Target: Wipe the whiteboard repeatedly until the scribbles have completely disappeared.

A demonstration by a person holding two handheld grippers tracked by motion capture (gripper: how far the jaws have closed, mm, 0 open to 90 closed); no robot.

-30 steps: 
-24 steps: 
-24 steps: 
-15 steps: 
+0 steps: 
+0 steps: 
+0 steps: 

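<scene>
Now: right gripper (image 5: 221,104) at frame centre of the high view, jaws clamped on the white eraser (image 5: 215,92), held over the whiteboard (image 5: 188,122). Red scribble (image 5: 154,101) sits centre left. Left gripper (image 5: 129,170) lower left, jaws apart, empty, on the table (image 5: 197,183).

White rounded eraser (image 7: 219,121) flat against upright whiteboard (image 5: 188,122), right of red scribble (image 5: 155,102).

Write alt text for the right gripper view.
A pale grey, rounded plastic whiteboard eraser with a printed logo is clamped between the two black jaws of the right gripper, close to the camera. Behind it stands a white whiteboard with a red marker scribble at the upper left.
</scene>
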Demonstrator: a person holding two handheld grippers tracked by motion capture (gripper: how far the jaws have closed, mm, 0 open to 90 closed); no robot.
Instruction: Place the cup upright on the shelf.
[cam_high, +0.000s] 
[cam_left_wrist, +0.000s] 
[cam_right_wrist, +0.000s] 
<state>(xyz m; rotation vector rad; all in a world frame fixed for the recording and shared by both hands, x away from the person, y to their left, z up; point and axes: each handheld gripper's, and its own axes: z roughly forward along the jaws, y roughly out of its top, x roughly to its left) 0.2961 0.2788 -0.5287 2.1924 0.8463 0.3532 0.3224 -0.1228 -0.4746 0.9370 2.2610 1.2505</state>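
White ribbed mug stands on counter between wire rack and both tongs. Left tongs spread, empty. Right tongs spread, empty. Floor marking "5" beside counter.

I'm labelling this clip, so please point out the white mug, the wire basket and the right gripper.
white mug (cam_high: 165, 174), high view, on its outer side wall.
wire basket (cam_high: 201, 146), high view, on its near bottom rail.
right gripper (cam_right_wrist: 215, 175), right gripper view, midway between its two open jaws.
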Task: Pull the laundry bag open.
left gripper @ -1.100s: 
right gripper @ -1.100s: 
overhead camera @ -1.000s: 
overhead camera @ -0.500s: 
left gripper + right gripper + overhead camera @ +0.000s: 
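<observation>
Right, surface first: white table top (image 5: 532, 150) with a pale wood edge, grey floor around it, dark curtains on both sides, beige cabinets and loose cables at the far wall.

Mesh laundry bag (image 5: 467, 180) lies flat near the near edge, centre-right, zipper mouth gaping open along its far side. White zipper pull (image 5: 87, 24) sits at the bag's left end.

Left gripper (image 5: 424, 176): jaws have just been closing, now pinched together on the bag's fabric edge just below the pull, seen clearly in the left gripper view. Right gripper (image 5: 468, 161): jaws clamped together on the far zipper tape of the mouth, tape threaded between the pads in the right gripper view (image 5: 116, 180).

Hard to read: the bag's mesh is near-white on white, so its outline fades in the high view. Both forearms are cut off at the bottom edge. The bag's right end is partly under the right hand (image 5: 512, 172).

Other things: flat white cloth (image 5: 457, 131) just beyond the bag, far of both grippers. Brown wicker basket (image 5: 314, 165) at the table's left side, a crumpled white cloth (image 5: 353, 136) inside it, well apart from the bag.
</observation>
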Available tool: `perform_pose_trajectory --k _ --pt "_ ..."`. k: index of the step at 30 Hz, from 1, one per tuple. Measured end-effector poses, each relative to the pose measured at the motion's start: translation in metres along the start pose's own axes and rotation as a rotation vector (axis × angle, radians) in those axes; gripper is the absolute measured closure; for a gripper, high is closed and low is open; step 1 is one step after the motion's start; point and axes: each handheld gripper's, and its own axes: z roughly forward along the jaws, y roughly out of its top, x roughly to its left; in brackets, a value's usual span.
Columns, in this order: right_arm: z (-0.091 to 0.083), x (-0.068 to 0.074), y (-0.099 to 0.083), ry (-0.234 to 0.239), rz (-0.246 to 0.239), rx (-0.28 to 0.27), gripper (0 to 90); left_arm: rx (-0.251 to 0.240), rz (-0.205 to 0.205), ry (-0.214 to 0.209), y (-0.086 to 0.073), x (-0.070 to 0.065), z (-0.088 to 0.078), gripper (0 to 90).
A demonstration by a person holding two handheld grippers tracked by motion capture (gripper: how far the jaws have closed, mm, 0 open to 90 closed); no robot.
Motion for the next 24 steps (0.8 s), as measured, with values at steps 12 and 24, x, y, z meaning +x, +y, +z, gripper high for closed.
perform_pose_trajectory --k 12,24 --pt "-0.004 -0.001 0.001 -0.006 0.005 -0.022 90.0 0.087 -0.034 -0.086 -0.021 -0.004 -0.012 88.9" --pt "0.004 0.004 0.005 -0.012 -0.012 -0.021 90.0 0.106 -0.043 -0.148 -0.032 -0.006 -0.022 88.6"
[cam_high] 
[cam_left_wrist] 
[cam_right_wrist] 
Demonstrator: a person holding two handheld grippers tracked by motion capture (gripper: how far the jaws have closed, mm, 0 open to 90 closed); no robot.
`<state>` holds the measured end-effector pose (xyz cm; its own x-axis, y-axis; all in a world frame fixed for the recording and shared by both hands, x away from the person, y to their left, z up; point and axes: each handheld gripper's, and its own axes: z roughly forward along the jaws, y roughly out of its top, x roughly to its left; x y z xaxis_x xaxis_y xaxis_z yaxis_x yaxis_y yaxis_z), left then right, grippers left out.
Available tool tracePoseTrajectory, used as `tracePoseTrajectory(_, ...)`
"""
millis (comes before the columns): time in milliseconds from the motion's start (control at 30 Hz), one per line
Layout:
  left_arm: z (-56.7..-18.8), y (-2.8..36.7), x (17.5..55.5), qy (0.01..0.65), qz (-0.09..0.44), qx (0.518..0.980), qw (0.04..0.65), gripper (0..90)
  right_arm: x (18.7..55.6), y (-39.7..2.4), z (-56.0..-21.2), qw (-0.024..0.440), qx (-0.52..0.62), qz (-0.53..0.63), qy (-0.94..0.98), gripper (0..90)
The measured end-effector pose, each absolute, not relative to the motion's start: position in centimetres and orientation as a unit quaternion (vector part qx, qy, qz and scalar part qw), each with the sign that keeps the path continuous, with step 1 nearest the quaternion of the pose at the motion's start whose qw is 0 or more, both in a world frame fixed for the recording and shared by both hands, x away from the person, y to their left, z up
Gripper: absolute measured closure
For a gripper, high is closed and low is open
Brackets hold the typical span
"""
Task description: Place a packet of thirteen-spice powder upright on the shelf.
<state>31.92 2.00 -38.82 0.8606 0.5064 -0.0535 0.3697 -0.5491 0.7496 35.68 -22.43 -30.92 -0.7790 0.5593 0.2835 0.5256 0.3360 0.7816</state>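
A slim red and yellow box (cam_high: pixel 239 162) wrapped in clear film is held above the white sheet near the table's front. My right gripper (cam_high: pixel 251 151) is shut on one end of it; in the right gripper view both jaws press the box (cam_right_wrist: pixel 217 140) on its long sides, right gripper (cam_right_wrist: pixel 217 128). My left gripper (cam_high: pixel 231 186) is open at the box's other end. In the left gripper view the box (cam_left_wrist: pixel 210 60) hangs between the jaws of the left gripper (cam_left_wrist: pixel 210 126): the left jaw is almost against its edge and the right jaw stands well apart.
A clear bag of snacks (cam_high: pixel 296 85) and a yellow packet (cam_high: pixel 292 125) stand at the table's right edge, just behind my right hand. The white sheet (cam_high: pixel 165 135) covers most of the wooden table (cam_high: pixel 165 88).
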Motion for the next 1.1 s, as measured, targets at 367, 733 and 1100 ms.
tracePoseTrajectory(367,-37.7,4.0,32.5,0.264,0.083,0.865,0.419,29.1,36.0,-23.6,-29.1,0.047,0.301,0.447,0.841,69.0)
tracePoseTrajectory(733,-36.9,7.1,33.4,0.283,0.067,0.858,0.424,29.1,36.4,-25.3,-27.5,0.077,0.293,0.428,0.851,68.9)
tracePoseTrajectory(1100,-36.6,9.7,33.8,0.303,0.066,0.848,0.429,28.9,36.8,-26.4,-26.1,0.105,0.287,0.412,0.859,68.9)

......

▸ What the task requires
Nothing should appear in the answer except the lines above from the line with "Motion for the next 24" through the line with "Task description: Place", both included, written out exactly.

▸ Answer section
Motion for the next 24 steps (0.8 s), as measured, with values at steps 12 and 24, x, y, z meaning +x, +y, +z, gripper high for closed.
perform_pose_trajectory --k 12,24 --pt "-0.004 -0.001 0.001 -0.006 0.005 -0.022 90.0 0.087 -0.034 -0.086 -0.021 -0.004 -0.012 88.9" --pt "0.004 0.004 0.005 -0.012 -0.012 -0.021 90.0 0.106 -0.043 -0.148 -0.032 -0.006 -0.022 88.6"
[cam_high] 
[cam_left_wrist] 
[cam_right_wrist] 
Demonstrator: a person holding two handheld grippers tracked by motion capture (gripper: how far the jaws have closed, mm, 0 open to 90 closed); no robot.
`<state>` holds the measured end-effector pose (xyz cm; its own x-axis, y-axis; all in a world frame fixed for the recording and shared by both hands, x away from the person, y to their left, z up; point and axes: each handheld gripper's, and its own axes: z roughly forward along the jaws, y roughly out of its top, x roughly to its left; x y z xaxis_x xaxis_y xaxis_z yaxis_x yaxis_y yaxis_z), left then right, grippers left out.
Available tool tracePoseTrajectory, used as `tracePoseTrajectory(_, ...)`
"""
millis (comes before the columns): time in milliseconds from the motion's start (control at 30 Hz), one per line
Layout:
  left_arm: z (-56.7..-18.8), y (-2.8..36.7), x (17.5..55.5), qy (0.01..0.65), qz (-0.09..0.44), qx (0.518..0.980), qw (0.04..0.65), gripper (0..90)
  right_arm: x (18.7..55.6), y (-39.7..2.4), z (-56.0..-21.2), qw (-0.024..0.440), qx (-0.52..0.62), qz (-0.53..0.63), qy (-0.94..0.98), gripper (0..90)
The measured end-effector pose, each absolute, not relative to the motion's start: position in centimetres and orientation as a unit quaternion (vector part qx, qy, qz and scalar part qw), each with the sign that keeps the path continuous, with step 1 nearest the quaternion of the pose at the motion's start whose qw is 0 or more, both in a world frame fixed for the recording and shared by both hands, x away from the person, y to their left, z up
Gripper: absolute measured closure
For a gripper, high is closed and low is open
Brackets hold the typical span
"""
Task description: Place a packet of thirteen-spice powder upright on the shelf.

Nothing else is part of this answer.